As you may or may not know, there's a huge but subtle difference between being *tolerant* and being *accepting*.
Virtually every b-school campus is tolerant (every school has anti-discriminatory policies, will talk about it being okay to be out, support of the faculty/administration, how the recruiters don't care, etc), and virtually no one will make an issue of your sexual orientation at least to your face or on the surface.
And as you probably would've guessed, while every b-school environment is tolerant and will be on their best behavior, some campuses/regions are simply more accepting than others when you go beneath the surface.
Also, it will vary not only from one school to the next, but from year to year. Not just based on the vibe from your straight peers, but from the LGBT students themselves. In any given year depending on the size of the incoming class, you're talking about 10 - 50 people total across both first- and second-years (not including faculty members and/or straight supporters). With a small group, a few people can make a huge difference.
Again, you'll get much better insight by contacting LGBT MBA students via their club websites, and have them talk to you off-the-record about what it's really like at their school vs other schools.
In the meantime, I'll give you two examples to show you how communities can be vastly different based on their website alone:
You can't judge how LGBT friendly or active a school is by their LGBT club websites alone, but it can be at least a start. Look how HBS tends to focus on coming out (making it clear that most are out, but it seems that not everyone is comfortable coming out to their classmates which may be the case at every school but to say it out loud tells you something), mental health issues/counseling, etc. may suggest something about where the LGBT community is at in that b-school environment. The HBS LGBT website is all business, a bit staid (honestly the website design is antiquated), and gives the impression that it's not much of a social/cultural/political thing.

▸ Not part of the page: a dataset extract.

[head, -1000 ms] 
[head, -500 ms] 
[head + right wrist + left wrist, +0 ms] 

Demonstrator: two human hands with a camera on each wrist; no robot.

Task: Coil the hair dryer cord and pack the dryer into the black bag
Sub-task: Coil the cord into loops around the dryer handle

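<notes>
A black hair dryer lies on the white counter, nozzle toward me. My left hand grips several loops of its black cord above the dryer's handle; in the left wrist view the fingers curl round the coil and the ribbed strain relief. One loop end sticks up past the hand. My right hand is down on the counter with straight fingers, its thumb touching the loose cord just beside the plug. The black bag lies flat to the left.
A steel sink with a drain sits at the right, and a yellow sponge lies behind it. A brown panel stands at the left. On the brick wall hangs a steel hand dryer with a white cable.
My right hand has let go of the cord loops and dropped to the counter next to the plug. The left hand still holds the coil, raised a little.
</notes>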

Now contrast that with UCLA (or Kellogg) -- there are photos of social events, a much more personable "bio" section of the club officers, and so forth. The design and website copy is more relaxed, informal, and personable - giving the impression that the community may be more comfortable being open (not surprising since it's in California, which is arguably the most accepting of the LGBT community in the US).

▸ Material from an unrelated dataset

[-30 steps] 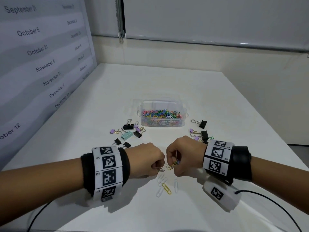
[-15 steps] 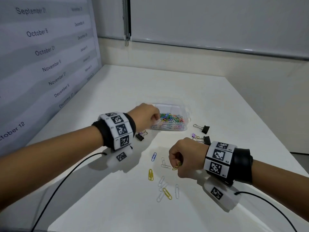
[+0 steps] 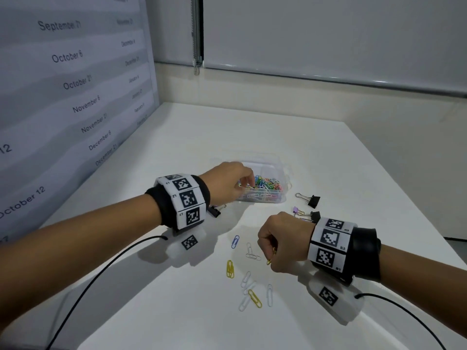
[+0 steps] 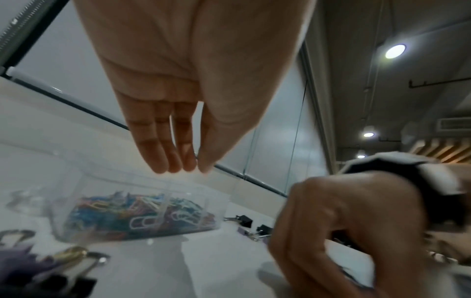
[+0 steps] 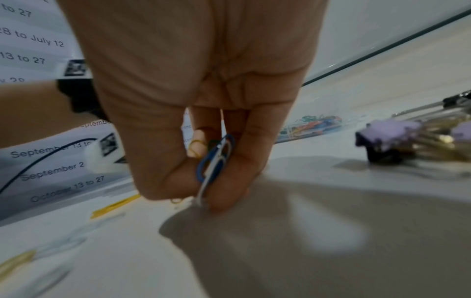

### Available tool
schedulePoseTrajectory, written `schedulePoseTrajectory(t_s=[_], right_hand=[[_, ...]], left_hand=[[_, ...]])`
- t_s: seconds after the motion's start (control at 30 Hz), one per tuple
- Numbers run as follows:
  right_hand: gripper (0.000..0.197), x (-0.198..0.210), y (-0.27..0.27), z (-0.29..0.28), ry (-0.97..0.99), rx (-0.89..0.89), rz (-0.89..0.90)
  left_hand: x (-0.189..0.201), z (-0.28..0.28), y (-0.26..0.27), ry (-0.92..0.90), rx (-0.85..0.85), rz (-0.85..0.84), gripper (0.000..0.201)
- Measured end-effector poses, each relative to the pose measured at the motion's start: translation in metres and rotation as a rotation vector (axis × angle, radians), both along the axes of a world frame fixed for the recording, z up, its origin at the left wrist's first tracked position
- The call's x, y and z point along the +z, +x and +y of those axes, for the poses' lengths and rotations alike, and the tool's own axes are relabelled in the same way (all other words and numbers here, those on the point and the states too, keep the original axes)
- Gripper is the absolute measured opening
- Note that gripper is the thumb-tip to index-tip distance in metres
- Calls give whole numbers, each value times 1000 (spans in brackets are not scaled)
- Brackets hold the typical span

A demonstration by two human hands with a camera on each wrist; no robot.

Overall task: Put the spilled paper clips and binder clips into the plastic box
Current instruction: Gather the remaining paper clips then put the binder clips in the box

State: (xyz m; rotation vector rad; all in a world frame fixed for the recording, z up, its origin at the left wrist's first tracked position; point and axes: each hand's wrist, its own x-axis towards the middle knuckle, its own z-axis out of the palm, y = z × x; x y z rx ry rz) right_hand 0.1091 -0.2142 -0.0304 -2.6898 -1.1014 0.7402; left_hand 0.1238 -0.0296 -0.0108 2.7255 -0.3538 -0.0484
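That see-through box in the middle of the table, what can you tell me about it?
The box is a small clear plastic tub with rounded corners and no lid on it. It sits flat on the white table and holds a heap of paper clips in many colours, some white ones pressed against its near wall. The left hand hangs over its left end, fingers pointing down into it. Binder clips lie on the table close by.

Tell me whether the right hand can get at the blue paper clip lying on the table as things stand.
Probably yes, though not freely. The blue paper clip lies bare on the table, just left of the right hand, nothing between. But that hand already pinches several paper clips, so its fingers are occupied.
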Motion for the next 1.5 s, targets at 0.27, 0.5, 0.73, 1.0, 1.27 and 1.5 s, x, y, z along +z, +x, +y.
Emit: schedulePoseTrajectory(t_s=[0.27,0.5,0.73,1.0,1.27,1.5], right_hand=[[23,36,59,16,264,-204,-144],[19,29,81,20,317,-229,-300],[18,14,28,-8,163,-27,-202],[27,-7,2,-14,118,-4,-36],[33,-1,17,-14,125,40,-209],[31,-4,-4,-22,103,72,-167]], left_hand=[[-16,-1,-58,273,-132,334,82],[-24,-5,-74,214,-136,326,74],[-28,-10,-78,95,-94,303,63],[-27,-26,-70,23,-139,282,41],[-23,-25,-72,83,-138,322,64],[-20,-32,-82,44,-201,383,54]])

Or compare Wharton vs. Columbia, or Chicago vs. NYU. Wharton and Chicago seem a bit more reserved and less open, whereas Columbia and NYU seem much more forthcoming about their club events, officer bios, photos and so forth. That can at least give you some initial impressions - maybe not about how accepting the rest of the school is, but about the culture of the LGBT organization itself within the school.

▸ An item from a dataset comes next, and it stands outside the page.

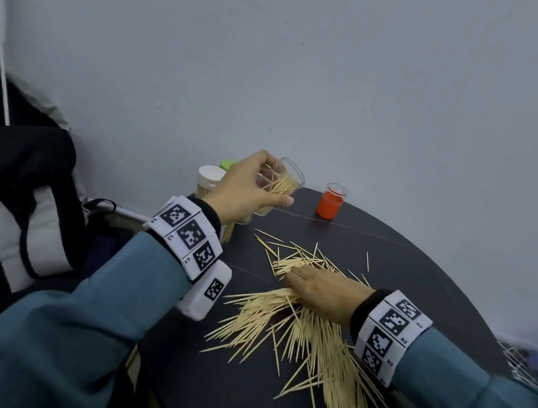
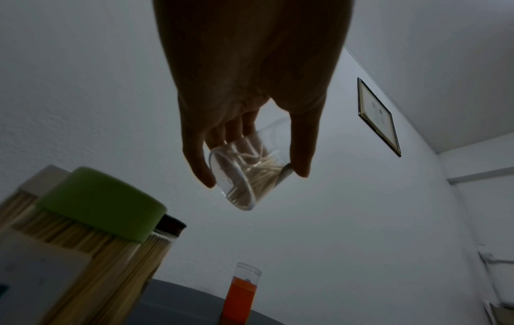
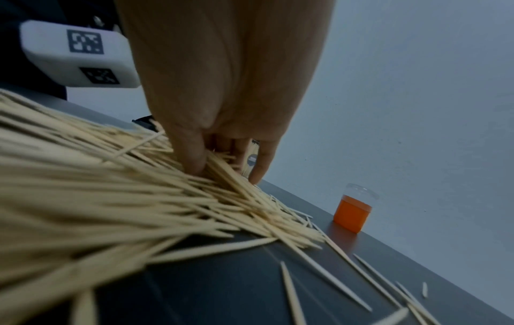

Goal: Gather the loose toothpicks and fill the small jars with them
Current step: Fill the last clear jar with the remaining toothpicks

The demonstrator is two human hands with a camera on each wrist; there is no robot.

As for recruiting/companies -- while banks are tolerant, consulting firms tend to be more accepting. In industry, consumer products, media/entertainment and healthcare tend to be the most accepting while most other F500 are tolerant (and while I don't know off hand, but I'm sure oil & gas isn't even tolerant).
Kellogg, UCLA, Columbia and NYU seem to be the most accepting and/or the LGBT clubs seem to be the most active and social.
Go through all the LGBT websites (most will have links to the websites of other schools). You'll see that some will give you the impression that it's merely a *resource*, whereas others will give you the sense that it's a *community*.